One might expect them to be among the last to adopt, given the precision their work demands. In practice, however, a significant part of legal work involves searching large document repositories, finding relevant references, and summarising information across lengthy materials, which are tasks at which LLMs excel.
The use case is not about replacing legal reasoning or decision-making; it is about navigating a 500-page contract efficiently and surfacing the information that matters. That frees legal professionals to spend their time on work that genuinely requires human expertise and judgement.
Is that adoption coming from individuals using consumer AI tools, or from specialist legal AI vendors?
Both, but data privacy is the critical constraint.

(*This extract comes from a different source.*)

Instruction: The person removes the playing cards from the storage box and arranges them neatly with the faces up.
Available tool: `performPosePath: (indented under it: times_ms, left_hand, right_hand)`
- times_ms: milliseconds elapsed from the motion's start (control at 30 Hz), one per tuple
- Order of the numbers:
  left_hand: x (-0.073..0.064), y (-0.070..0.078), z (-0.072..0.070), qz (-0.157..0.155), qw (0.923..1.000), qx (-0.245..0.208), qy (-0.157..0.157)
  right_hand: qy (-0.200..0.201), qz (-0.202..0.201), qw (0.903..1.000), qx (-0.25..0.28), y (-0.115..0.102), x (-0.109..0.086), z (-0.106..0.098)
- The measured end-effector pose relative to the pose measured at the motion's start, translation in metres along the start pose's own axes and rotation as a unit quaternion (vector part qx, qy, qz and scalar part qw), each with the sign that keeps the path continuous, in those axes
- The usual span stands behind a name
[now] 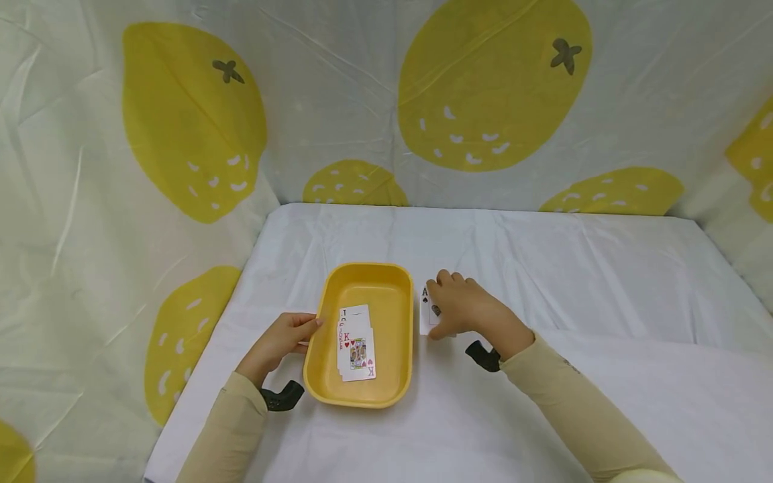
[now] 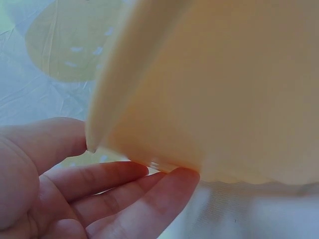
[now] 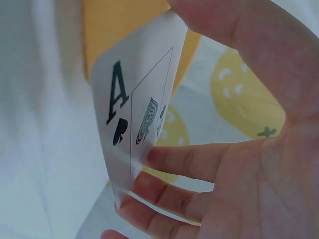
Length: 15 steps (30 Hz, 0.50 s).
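Note:
My left hand [image 1: 282, 341] grips the left rim of a yellow plastic tray [image 1: 394, 322], thumb on the rim and fingers curled under it in the left wrist view. Inside the tray lies an overlapping stack of playing cards [image 1: 357, 355], face up, with the king of hearts on top. Just right of the tray, my right hand [image 1: 461, 305] holds an ace of spades [image 3: 133, 107] by its edges. In the right wrist view the card bows slightly between thumb and fingertips. The hand covers much of its face in the head view.
A white cloth [image 1: 543, 409] covers the table. Behind it and at the sides hangs a pale curtain [image 1: 338, 87] printed with large yellow lemons. A black wrist mount [image 1: 284, 397] shows below the left hand, and another black mount [image 1: 482, 355] below the right.

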<state>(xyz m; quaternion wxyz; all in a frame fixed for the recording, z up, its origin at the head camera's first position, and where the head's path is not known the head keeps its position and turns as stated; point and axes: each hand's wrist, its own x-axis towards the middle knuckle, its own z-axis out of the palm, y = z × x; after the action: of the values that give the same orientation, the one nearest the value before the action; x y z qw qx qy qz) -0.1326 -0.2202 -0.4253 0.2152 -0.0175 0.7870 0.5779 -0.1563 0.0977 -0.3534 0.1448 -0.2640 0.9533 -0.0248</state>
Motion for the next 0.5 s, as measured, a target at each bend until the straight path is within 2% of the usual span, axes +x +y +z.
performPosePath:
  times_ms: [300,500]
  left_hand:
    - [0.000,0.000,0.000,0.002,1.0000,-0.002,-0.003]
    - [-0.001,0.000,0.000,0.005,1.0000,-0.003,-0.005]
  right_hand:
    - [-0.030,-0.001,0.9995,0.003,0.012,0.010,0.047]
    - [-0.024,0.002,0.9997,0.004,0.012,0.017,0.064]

Most commercial AI solutions depend on large technology platforms, and for many organisations, particularly public sector bodies and regulated industries, routing sensitive data through those platforms raises significant compliance concerns, especially around cross-border data access.
The opportunity for specialist startups lies precisely here: developing solutions where data is hosted locally or within a specific jurisdiction, satisfying the regulatory requirements that major platforms currently cannot.
In regulated and public sector contexts, that capability is becoming a genuine differentiator.
How exposed are businesses to legal risk around copyright, patents, and privacy when using AI?
This is an area of rapid legal development, but one important misconception is worth addressing directly.
AI-generated content is not straightforwardly protected as intellectual property. Current frameworks in most jurisdictions require meaningful human involvement for copyright or patent protection to apply.
If you generate a logo entirely with AI, another company could generate the same output, and your legal recourse would be limited.
I would encourage leaders to think carefully about how they use AI in any context where they intend to protect the resulting work. The tool can support the creative process; it should not be the sole author of something you plan to own.
Any final advice for data leaders?
Stay curious. Treat AI as a tool, and treat data as the differentiator.
The organisations that will create lasting competitive advantage are those that invest seriously in their own data, not those that simply adopt the most visible AI applications.
Make sure that everything you do with data and AI is genuinely creating value, not just demonstrating activity.
Trust, culture, and the human dimension of change are as important as the technical infrastructure.